Three structures for the Review & Edit "Substitutions" screen — a Tab split, an Accordion of collapsible groups, and a Filtered list — tested for which best helps a customer manage which grocery items can be replaced if out of stock. Same 9-task scenario across all participants: read the screen, state the count, locate an item, set a "don't replace," find items that can't be substituted, and rate confidence & clarity.
| Hypothesis | Result | Evidence |
|---|---|---|
| H1. Tabs with counts let users state the count at a glance | PASS | 3/3 answered correctly & instantly, citing the tab number. Highest confidence (4.3) & clarity (4.7). |
| H2. An accordion lets users locate & manage items on one scroll | PARTIAL | Items were findable, but 3/3 said the layout jumped on expand/collapse; one mis-added group counts. Confidence & clarity dropped (3.3 / 3.3). |
| H3. A filtered list is the most familiar, so users navigate comfortably | FAIL | Familiar — but 0/3 stated the count correctly. No persistent total + items hidden by the active filter → under-count, no answer, or guess. Lowest clarity (2.7). |
| Variant | Count correct (Q2) | Confidence | Clarity | Core issue |
|---|---|---|---|---|
| Tab | 3 / 3 | 4.3 | 4.7 | "Ineligible" wording read as corporate |
| Accordion | 3 / 3 (1 self-corrected) | 3.3 | 3.3 | Layout shifts on expand/collapse |
| Filter | 0 / 3 | 3.3 | 2.7 | No persistent count; filter hides items |
The per-tab counts answered "how many will be replaced?" without anyone counting rows. Tab led every comprehension and rating measure.
Items were findable, but every expand/collapse moved the page.

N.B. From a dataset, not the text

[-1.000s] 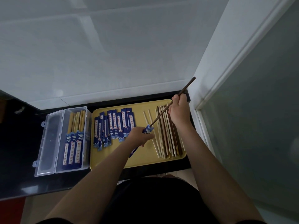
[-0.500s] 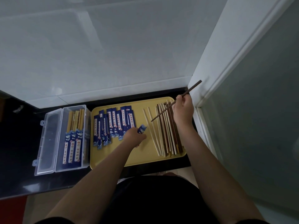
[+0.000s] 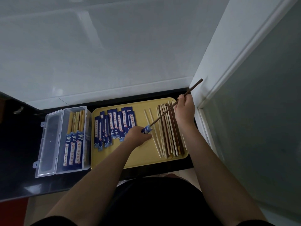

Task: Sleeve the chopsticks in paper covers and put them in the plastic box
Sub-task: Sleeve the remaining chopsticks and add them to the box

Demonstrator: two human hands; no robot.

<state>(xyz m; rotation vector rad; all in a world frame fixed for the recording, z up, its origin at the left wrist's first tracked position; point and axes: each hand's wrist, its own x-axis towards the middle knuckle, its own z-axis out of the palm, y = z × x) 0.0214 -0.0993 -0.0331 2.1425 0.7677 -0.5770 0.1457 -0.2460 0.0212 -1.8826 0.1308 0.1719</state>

All three accordion users named the shifting layout as disorienting — it cost confidence even when the task succeeded.
It looked like a pattern people knew, so they navigated confidently — but the filtered view removed the very thing the task needed: a running total. None of the three could state the count correctly.
The "Ineligible" label (the system's eligible-vs-ineligible model) was flagged across variants — corporate jargon, unclear until tapped. The question users actually asked wasn't "is this eligible?" — it was "which of my items will get replaced, and which won't?" The categories were named for the backend's data model, not the customer's decision.
Best count comprehension (3/3), highest confidence & clarity, lowest friction. Few categories, counts always visible.
Replace the eligibility framing with the question users actually ask: "Replace" / "Don't replace." Surface can't-be-substituted items in plain language ("Can't be swapped — alcohol & medication") instead of "Ineligible."
The filter failed because totals vanished under the active filter. The at-a-glance count is what carries comprehension — never hide it.
The accordion's expand/collapse motion cost orientation and confidence. Minimize reflow when users act.